In addition to polymeric NPs, liposomes are the second most widely explored vaccine and drug delivery vehicle in the nanomedicine field. The synthesis of liposomes is a spontaneous process, where hydration of lipids enables the lipid bilayer formation around an aqueous core (99). So far, different types of liposomes, including unilamellar or multilamellar vesicles composed of biodegradable phospholipids (e.g., phosphatidylserine, phosphatidylcholin and cholesterol) were included in the vaccine studies (100). Liposomes deliver vaccines by fusion with the target cell membrane (101).The structurally flexible and versatile liposomes are able to encapsulate both hydrophilic and hydrophobic substances. The hydrophilic molecules can be incorporated into the aqueous core, while hydrophobic molecules are encased within the phospholipid bilayer. Earlier reports have shown that delivery of antigenic proteins entrapped in multilamellar lipid vesicles elicit strong T and B-cell responses (102). Similarly antigenic peptides conjugated to phosphatidylserine (PS)-liposomes were readily internalized by APCs to potentiate T-helper cell mediated immune responses (103) and delivery of heat shock protein encoding vaccine DNA using liposomes elicited strong protective immunity against fungal infection (104). Because of their foreseen applications, several liposome based vaccine nano-formulations have been approved for clinical trials against intracellular pathogens, including viruses and M. tuberculosis (105). One such study already demonstrated the potency of liposomal aerosol carriers in the generation of protective immunity against M. tuberculosis infection (106, 107). Other studies have tried a combination of dimethyl dioctadecyl ammonium (DDA) lipid based liposomes and various immunomodulators to enhance immunity against influenza, chlamydia, erythrocytic-stage malaria, and tuberculosis infections (108–112). In the context of DNA vaccines, lipid-DNA complexes have been successfully delivered to the lungs of monkeys (101).
VLPs (Virus Like Particles)
There are several reports that adequately proved applications of VLPs as a vaccine carrier, and also their ability to stimulate the host immune responses (113–115). VLPs are composed of self-assembled viral membrane that forms a monomeric complex displaying a high density of epitopes (115, 116). Interestingly, VLPs can also be engineered to express additional proteins either by fusion of proteins with the particles or by endogenous expression of multiple antigens (113, 117). It is also possible to chemically couple non-protein antigens and small organic molecules onto the viral surface to produce bioconjugates with VLPs (118, 119). Due to these distinct features, VLPs can provide protection not only against virus, but also against heterologous antigens (116). A specific immune response was successfully generated after the delivery of an antigen using virus capsid protein SV40 in mammalian cells (120). VLPs were also found to increase the immunogenicity of weak antigens. For example Salmonella typhi membrane antigen, influenza A M2 protein and H1V1 Nef gonadotropin releasing hormone (GnRH) assembled VLPs produced strong antigen specific humoral as well as cellular immune responses (121, 122). It is presumed that the use of VLP based nanoformulations could enable the antigens to achieve conformations resembling to native antigen structure, thus it may result in better stimulation of the host immune response (122).

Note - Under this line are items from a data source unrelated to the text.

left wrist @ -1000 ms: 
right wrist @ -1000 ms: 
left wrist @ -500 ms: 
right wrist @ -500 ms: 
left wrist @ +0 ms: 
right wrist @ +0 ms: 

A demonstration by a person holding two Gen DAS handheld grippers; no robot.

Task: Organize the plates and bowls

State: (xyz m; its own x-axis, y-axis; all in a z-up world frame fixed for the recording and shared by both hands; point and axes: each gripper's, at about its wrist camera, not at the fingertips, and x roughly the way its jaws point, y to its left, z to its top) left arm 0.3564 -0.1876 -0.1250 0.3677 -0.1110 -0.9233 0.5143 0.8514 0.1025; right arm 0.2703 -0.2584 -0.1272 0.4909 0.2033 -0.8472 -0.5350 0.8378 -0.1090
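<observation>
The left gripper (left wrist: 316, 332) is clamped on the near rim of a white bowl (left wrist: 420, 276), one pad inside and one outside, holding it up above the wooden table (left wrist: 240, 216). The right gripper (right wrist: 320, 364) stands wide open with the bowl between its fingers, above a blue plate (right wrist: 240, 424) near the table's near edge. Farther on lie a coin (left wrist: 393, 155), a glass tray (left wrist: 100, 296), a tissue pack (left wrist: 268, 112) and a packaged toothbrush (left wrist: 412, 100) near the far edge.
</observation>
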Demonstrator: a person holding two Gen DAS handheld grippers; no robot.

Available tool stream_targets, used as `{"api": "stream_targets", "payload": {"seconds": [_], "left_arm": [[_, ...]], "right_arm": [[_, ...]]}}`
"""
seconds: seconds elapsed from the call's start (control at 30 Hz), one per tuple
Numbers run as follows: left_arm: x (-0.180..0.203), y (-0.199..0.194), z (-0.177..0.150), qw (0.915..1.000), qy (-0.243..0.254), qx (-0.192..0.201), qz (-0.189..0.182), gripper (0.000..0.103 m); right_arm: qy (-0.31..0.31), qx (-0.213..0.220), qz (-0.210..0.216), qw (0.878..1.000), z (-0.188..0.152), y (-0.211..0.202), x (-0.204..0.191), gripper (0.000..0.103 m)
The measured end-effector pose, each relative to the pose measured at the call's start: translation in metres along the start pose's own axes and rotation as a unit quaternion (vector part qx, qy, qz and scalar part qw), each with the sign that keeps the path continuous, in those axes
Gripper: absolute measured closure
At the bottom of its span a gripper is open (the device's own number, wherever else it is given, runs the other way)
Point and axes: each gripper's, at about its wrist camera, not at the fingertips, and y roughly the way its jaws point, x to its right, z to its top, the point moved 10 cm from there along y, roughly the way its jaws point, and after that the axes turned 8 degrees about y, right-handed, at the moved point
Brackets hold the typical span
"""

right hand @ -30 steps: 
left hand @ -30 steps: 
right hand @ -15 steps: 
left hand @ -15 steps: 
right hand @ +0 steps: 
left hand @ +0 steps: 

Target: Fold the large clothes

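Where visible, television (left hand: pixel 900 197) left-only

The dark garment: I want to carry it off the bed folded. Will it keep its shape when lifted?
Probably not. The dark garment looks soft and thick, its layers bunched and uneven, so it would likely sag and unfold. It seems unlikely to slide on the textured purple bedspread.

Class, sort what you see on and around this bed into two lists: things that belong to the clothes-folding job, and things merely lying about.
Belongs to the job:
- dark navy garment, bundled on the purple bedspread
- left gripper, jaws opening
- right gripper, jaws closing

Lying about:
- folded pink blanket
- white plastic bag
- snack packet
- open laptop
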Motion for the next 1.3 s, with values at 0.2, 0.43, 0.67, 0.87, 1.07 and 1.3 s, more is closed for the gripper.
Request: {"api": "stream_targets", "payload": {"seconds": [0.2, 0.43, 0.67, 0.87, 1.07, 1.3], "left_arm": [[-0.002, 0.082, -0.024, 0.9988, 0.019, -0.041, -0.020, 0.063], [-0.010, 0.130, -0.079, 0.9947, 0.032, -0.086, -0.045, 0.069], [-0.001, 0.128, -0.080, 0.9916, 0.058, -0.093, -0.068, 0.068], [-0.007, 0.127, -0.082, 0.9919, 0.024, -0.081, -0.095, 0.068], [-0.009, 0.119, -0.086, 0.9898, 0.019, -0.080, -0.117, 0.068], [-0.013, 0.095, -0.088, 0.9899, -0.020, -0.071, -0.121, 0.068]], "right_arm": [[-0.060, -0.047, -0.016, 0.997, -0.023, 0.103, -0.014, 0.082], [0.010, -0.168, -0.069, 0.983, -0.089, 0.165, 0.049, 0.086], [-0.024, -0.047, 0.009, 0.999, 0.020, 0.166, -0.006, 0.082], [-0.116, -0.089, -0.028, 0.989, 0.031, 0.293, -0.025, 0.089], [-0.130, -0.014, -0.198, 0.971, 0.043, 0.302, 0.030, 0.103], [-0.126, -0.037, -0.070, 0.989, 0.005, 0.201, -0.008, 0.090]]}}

Dendrimers are three dimensional, mono-dispersed and hyperbranched nano structures that are made up of a mixture of amines and amides. Few studies have explored the application of dendrimers in the delivery of different antigenic molecules. The most commonly used dendrimers for vaccine delivery are polypropyleneimine (PPI) and polyamido amine (PAMAM) dendrimers. A single dose of dendrimer encapsulated multiple antigens was found to produce strong antibody and T-cell responses against Ebola virus, H1N1 influenza, and Toxoplasma gondii (123). This generation of robust immune response was found to be due to efficient uptake of dendrimers by the host cells. Similarly a significant increase in the vaccine efficacy of HIV transactivator of transcription (TAT) based DNA vaccine was observed due to enhanced cellular uptake of PMAM dendrimer (124). Hence, the possibility to tailor the dendrimers to attain certain biological and physico-chemical properties, and also the feasibility to conjugate several ligands to the single molecule have made dendrimers promising candidates for the development of new generation vaccines with enhanced immunogenic properties.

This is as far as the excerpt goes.